Mme Janine Hagmann (L), rapporteuse de minorité. Je voulais réagir à l'intervention des deux premiers préopinants, M. le rapporteur de majorité et Mme De Haller. Je trouve triste d'entendre que le français, l'enseignement du français dans sa globalité, est pour vous conditionné à une demi-classe en dernière année. Vous prétendez que sa suppression va péjorer l'enseignement du français. Cela me paraît tout de même un peu fort. D'autre part, Madame De Haller, vous dites que nous enfonçons des portes ouvertes avec notre motion. C'est assez amusant d'entendre cela. Vous devez tout de même être un tout petit peu ennuyés, car vous vous rendez compte que vous avez refusé de participer avec nous à la rédaction de la motion en commission, rédaction qui visait à réunir une majorité de commissaires. Il paraît incroyable qu'un groupe ose prétendre qu'il n'est pas d'accord sur la question de l'importance du français. Vous pouvez relire toutes les invites, elles reflètent exactement les discussions que nous avons eues en commission et soulignent l'importance d'avoir un enseignement du français généralisé.

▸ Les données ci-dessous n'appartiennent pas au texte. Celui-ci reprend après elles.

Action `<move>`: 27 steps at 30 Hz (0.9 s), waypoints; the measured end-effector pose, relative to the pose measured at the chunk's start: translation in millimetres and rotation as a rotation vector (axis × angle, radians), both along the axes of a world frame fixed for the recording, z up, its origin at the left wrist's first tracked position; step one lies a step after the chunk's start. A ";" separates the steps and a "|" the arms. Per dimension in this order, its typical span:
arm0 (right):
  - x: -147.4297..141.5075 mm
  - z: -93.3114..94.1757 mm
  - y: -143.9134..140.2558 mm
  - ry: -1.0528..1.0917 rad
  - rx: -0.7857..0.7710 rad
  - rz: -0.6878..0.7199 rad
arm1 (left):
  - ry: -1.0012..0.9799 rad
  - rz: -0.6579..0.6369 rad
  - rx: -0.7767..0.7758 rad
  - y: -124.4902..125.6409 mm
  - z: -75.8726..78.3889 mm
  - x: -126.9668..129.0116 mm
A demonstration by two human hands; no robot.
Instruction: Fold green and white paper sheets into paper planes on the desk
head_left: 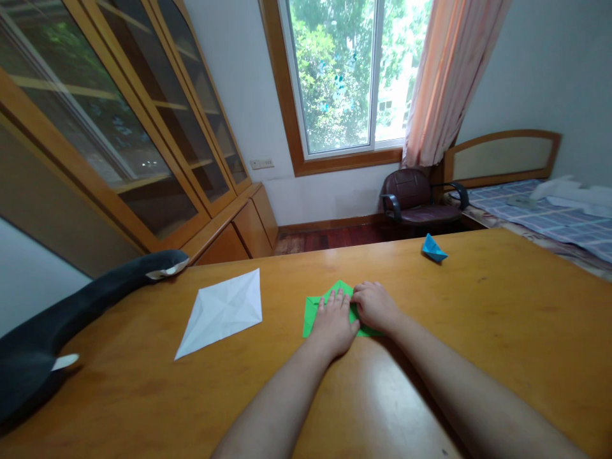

Nous avons voulu introduire, avec la deuxième invite, la notion de transdisciplinarité. Il n'est en effet pas juste de vouloir tout rendre sectoriel. Il faut une sorte de globalité. C'est le sens de la deuxième invite.

L'enseignement du français est un sujet totalement récurrent. Nous pouvons trouver des articles du début du siècle constatant que la population ne sait plus lire et ne sait plus écrire. Si l'on avait trouvé depuis une méthode miracle, il est certain que tout le monde l'utiliserait aujourd'hui !

Le président. Bien, Mesdames et Messieurs les députés. Il y a encore cinq orateurs inscrits. Or, nous devons procéder au huis clos. Je crains que nous n'arrivions pas à finir avant midi si nous ne prononçons pas ce huis clos le plus rapidement possible. Je vous propose dès lors d'interrompre les débats sur la motion et de les reprendre après le huis clos.

Je me permets de saluer à la tribune la présence de Mme Stroumza, notre ancienne collègue députée. Nous allons malheureusement prononcer maintenant le huis clos, mais je pense que nous aurons l'occasion de la revoir !

Je prononce donc le huis clos.  

La séance publique est levée à 10 h 40.

Le Grand Conseil continue de siéger à huis clos.